Upon activation of interleukin-1alpha, the N-terminal 16-kDa cleavage product (ppIL-1 alpha) is released, which contains a nuclear localization sequence (NLS), migrates to the nucleus and functions as a transcription factor. The precursor form of IL-1alpha, which has both the N-terminal and C-terminal receptor-interacting domains, functions as a damage-associated molecular pattern(DAMP) molecule. DAMPs, also known as alarmins, are recognized by cells of innate immunity through pattern recognition receptors (PRRs) and act as danger signals for the immune system. DAMPs are generally released by stressed cells undergoing necrosis or pyroptosis. Their intracellular components are released into the extracellular space. Due to the misfolding or oxidative changes of these molecules in connection with the altered pH value, they can be recognized and processed by the innate immune system as "pathogenic" molecules.

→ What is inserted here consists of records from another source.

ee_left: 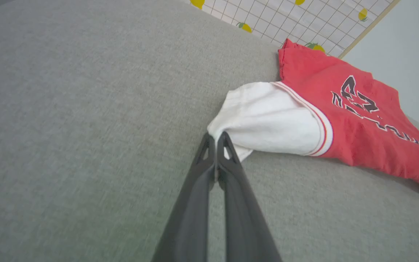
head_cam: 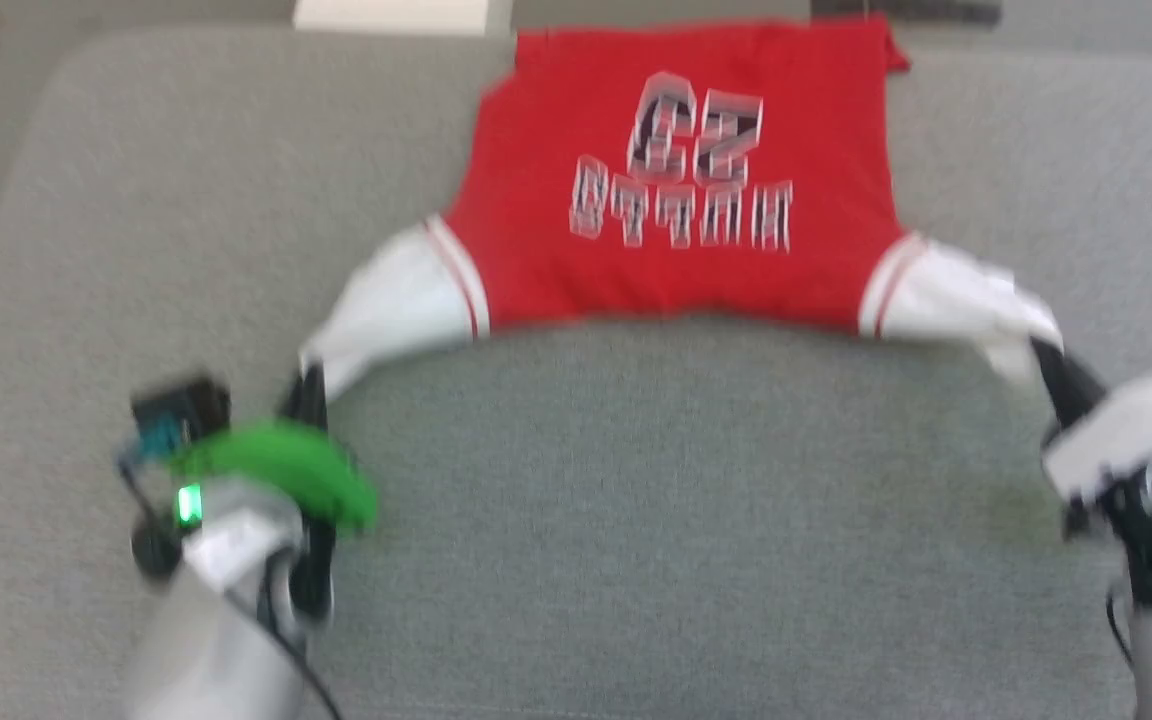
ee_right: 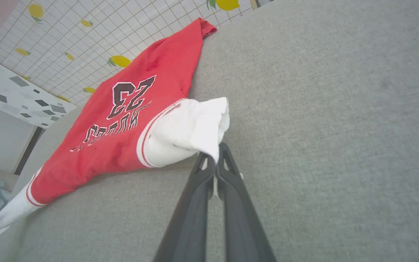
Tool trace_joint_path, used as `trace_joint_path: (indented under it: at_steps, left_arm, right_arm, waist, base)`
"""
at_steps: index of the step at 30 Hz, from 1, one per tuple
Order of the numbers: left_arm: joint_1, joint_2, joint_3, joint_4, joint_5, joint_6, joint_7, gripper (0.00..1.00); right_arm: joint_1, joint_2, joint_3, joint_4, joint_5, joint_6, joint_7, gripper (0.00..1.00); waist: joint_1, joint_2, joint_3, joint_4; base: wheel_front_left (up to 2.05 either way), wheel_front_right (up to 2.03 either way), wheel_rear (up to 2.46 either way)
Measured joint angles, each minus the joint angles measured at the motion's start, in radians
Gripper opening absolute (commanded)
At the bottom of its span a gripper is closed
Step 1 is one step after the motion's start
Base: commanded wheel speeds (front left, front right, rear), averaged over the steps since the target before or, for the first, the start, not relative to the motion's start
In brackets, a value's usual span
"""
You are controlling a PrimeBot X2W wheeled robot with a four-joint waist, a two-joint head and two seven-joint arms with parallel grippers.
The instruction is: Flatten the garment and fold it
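The left gripper (ee_left: 216, 140) clamps the tip of the left sleeve (ee_left: 267, 123) of the shirt (head_cam: 536, 280); the right gripper (ee_right: 216, 152) clamps the right sleeve (ee_right: 187, 134). Both arms reach forward, well apart. The shirt lies print-up on the grey cushion (head_cam: 636, 480).

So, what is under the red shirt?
The garment lies on the grey fabric surface, which shows beside it and in front of it. The part directly beneath the cloth is covered, so anything else there cannot be seen.
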Motion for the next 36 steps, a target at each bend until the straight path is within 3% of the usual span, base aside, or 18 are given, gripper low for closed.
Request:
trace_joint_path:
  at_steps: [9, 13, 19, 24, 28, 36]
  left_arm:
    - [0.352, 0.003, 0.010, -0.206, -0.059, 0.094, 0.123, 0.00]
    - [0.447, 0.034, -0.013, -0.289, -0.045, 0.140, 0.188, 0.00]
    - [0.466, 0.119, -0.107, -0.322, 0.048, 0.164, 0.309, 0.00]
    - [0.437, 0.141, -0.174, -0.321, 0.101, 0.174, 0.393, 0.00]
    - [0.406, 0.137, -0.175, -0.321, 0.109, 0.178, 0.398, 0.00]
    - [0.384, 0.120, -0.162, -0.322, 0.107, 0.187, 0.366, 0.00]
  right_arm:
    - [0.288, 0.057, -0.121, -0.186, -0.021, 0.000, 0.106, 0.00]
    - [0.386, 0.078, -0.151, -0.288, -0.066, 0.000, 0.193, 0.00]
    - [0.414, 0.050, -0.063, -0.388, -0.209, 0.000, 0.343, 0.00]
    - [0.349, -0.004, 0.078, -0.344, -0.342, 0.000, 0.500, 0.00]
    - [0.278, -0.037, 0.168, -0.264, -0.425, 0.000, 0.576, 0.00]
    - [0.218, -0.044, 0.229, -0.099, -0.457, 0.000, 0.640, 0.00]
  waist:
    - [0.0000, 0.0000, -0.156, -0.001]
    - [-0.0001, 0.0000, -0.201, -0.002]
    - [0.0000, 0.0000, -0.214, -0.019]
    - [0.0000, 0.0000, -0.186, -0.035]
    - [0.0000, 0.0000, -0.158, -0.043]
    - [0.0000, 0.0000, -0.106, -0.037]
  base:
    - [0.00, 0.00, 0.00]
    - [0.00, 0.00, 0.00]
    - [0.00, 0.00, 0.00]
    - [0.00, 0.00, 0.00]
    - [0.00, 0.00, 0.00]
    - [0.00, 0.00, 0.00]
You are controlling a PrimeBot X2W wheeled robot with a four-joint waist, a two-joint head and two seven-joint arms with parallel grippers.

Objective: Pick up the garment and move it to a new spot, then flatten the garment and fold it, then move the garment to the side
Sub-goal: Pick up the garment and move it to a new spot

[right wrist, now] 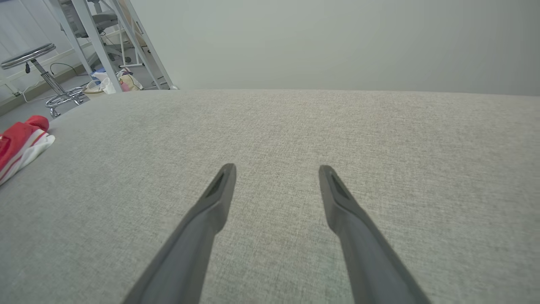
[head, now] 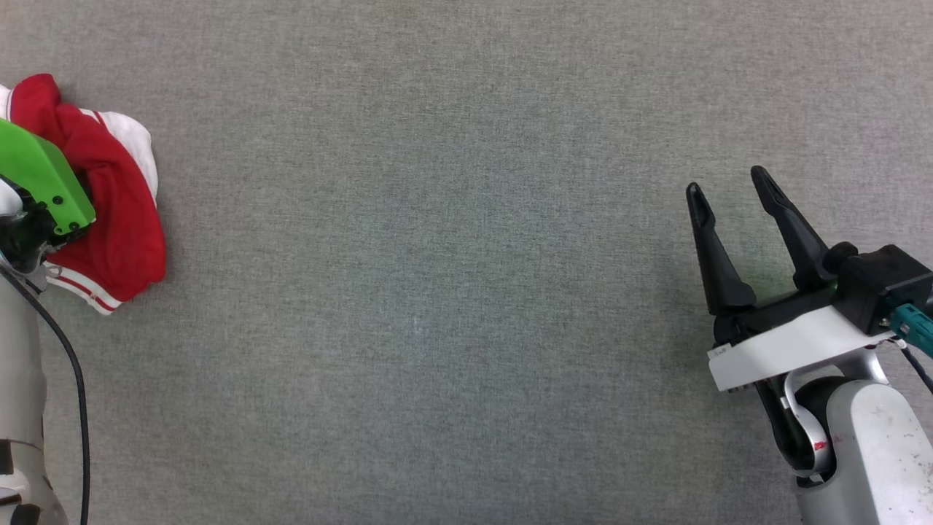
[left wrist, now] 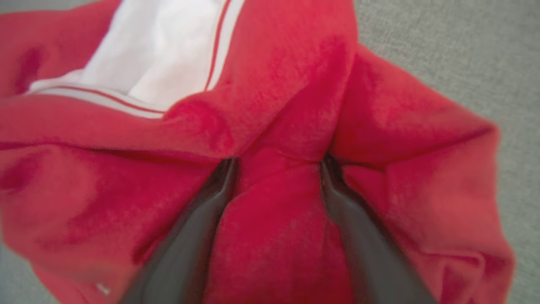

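The garment (head: 109, 211) is lying crumpled on the grey cloth-covered surface (head: 452, 306), far to the robot's left. It is judged to be soft, light and limp, likely sagging once lifted, with a thick red fold offering the best hold. The left gripper (left wrist: 276, 162) is pressing into it, fingers spread around a red ridge, not clamped. The right gripper (head: 727, 182) is hovering well apart, fingers wide and empty.
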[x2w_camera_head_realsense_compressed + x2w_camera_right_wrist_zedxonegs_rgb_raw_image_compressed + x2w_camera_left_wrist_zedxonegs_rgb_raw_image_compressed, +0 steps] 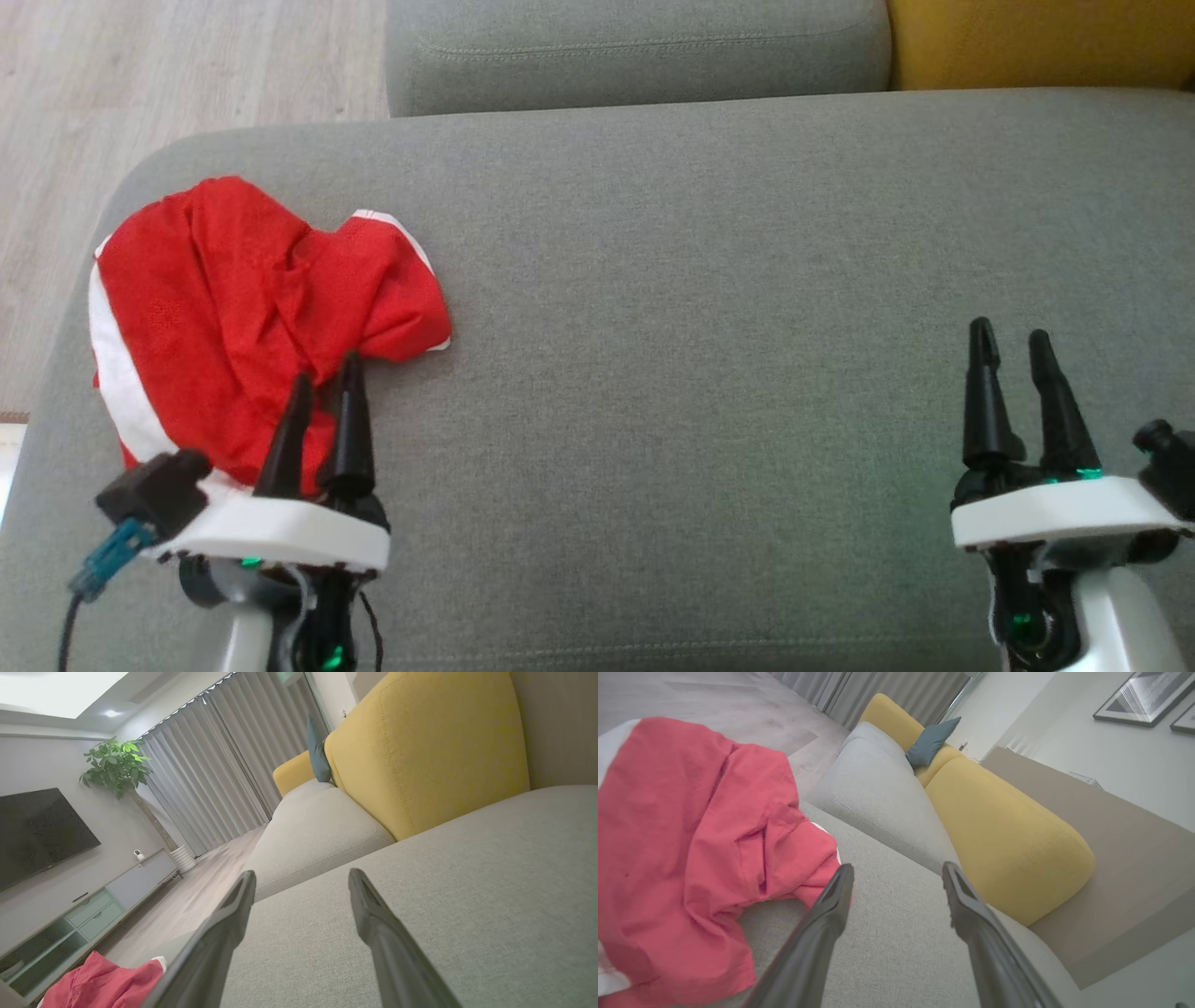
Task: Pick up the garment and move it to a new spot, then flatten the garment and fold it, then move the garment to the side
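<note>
Count from my cams:
- 1 garment (252, 327), red with white trim
- 2 grippers: my left gripper (328, 369) and my right gripper (1009, 332). 2 dark fingers (985, 401) each, 4 total
- 2 grey seat cushions: near seat cushion (728, 327), far seat cushion (635, 47)
- 2 yellow back cushions: near back cushion (1008, 835), far back cushion (887, 714)
- 1 teal pillow (930, 742)
- 2 on the wall: upper framed picture (1143, 695), lower framed picture (1184, 721)
- 1 TV (37, 830)
- 1 cabinet (93, 900)
- 1 potted plant (114, 765)
- 1 white gadget (138, 855) on the cabinet
</note>
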Available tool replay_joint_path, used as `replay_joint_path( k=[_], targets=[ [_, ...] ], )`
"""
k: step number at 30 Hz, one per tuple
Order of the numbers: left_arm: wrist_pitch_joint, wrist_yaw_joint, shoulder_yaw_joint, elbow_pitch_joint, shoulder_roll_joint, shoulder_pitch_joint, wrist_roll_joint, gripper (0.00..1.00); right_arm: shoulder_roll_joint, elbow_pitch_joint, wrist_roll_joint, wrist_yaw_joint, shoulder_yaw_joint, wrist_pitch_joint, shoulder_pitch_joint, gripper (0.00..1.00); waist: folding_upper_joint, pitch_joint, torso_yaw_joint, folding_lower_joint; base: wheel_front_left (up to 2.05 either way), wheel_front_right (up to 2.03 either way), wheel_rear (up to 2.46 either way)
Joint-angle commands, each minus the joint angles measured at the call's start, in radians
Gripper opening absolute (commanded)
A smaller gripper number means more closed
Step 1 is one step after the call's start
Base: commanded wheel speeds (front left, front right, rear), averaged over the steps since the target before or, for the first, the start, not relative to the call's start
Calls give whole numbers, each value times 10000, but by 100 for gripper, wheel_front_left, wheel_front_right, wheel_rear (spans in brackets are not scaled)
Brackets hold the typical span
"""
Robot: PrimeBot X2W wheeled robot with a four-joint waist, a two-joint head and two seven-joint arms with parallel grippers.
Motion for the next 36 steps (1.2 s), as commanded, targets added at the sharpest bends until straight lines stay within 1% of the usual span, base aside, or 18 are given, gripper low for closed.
replay_joint_path(
  k=[1,5,11,16,20,21,28,33,36],
  targets=[
    [-119,66,47,-493,165,-627,435,100,-68,-468,-409,46,225,-171,-472,100,0,3,-18,0,0,0,0],
    [-236,303,-322,-633,328,-687,1195,100,-71,-555,-930,49,327,-289,-414,100,0,21,-78,0,0,0,0],
    [-411,883,-884,-863,677,-813,2170,100,-74,-677,-1779,53,477,-466,-396,100,0,52,-200,0,0,0,0],
    [-558,1385,-1363,-1031,951,-938,2774,100,-77,-810,-2475,56,597,-613,-400,100,0,69,-285,0,0,0,0],
    [-675,1676,-1891,-978,1223,-1022,3326,100,-79,-901,-3098,58,703,-731,-400,100,0,57,-332,0,0,0,0],
    [-733,1808,-2146,-928,1317,-1058,3537,100,-81,-935,-3435,60,753,-790,-391,100,0,48,-343,0,0,0,0],
    [-938,2380,-2904,-858,1697,-1270,4460,100,-85,-1100,-4564,64,883,-997,-389,100,0,36,-374,0,0,0,0],
    [-1084,2949,-3268,-1125,1843,-1417,4933,100,-88,-1265,-4906,67,937,-1145,-382,100,0,60,-372,0,0,0,0],
    [-1171,3135,-3204,-1391,1718,-1368,4765,100,-89,-1258,-4551,69,874,-1232,-336,100,0,79,-348,0,0,0,0]
  ],
)
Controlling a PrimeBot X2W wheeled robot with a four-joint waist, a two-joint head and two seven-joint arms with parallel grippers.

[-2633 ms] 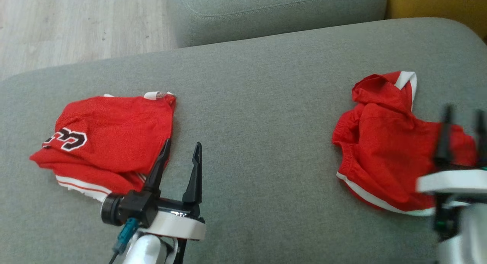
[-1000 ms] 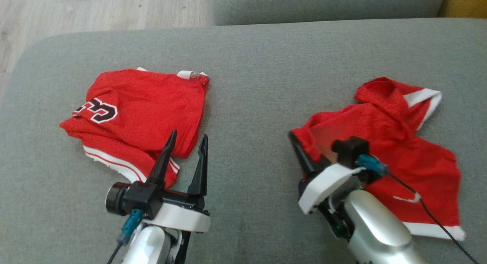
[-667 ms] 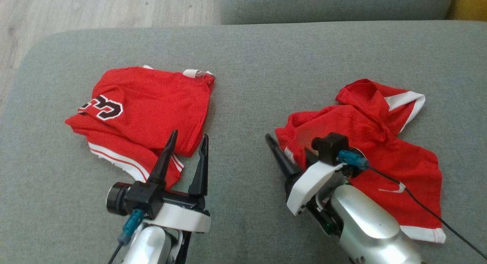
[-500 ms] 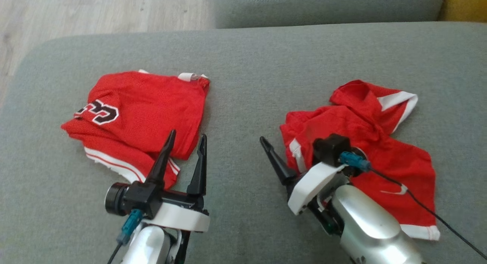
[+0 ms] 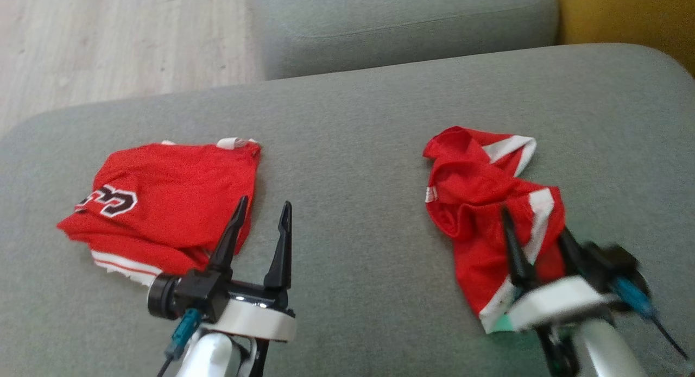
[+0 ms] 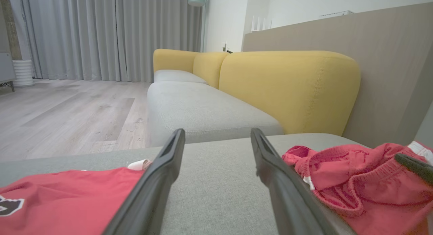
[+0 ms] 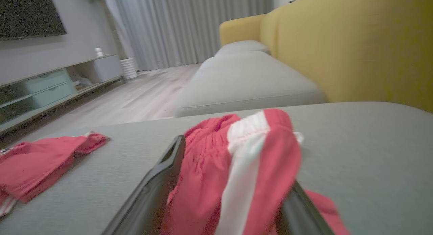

This includes the activation of important transcription factors associated with inflammatory and immune responses, such as nuclear factor-kB (NF-kB), activator protein-1 (AP-1), c-Jun N-terminal kinase (JNK), p38 and other mitogen-associated protein kinases (MAPKs), extracellular signal-regulated kinases (ERKs) and interferon-regulating genes (Cavalli G et al. 2021). Once activated, these signaling cascades lead to the expression of numerous mediators that together orchestrate the development of an immune response. The most important mechanisms include the synthesis of other cytokines such as interleukin-6, interleukin-2, interferons or various chemokines. chemokines, the production of prostaglandins, vasodilation and the expression of adhesion molecules by endothelial cells that enable the migration of immune cells into the tissue, the activation of T helper cells and the maturation and clonal expansion of B cells that activate adaptive immunity (Cavalli G et al. 2021). In triggering these pro-inflammatory effects, interleukin-1alpha and interleukin-1beta act synergistically with other mediators such as TNFalpha, bradykinin or growth factors. The activation of this interrelated network of soluble and cellular mediators has both local and systemic effects. Local effects are characterized, for example, by inflammation-induced organ dysfunction and ultimately by damage. Systemic effects, on the other hand, include fever, vasodilation (skin rash) and musculoskeletal pain as well as hypotension and shock when concentrations increase (Cavalli G et al. 2021).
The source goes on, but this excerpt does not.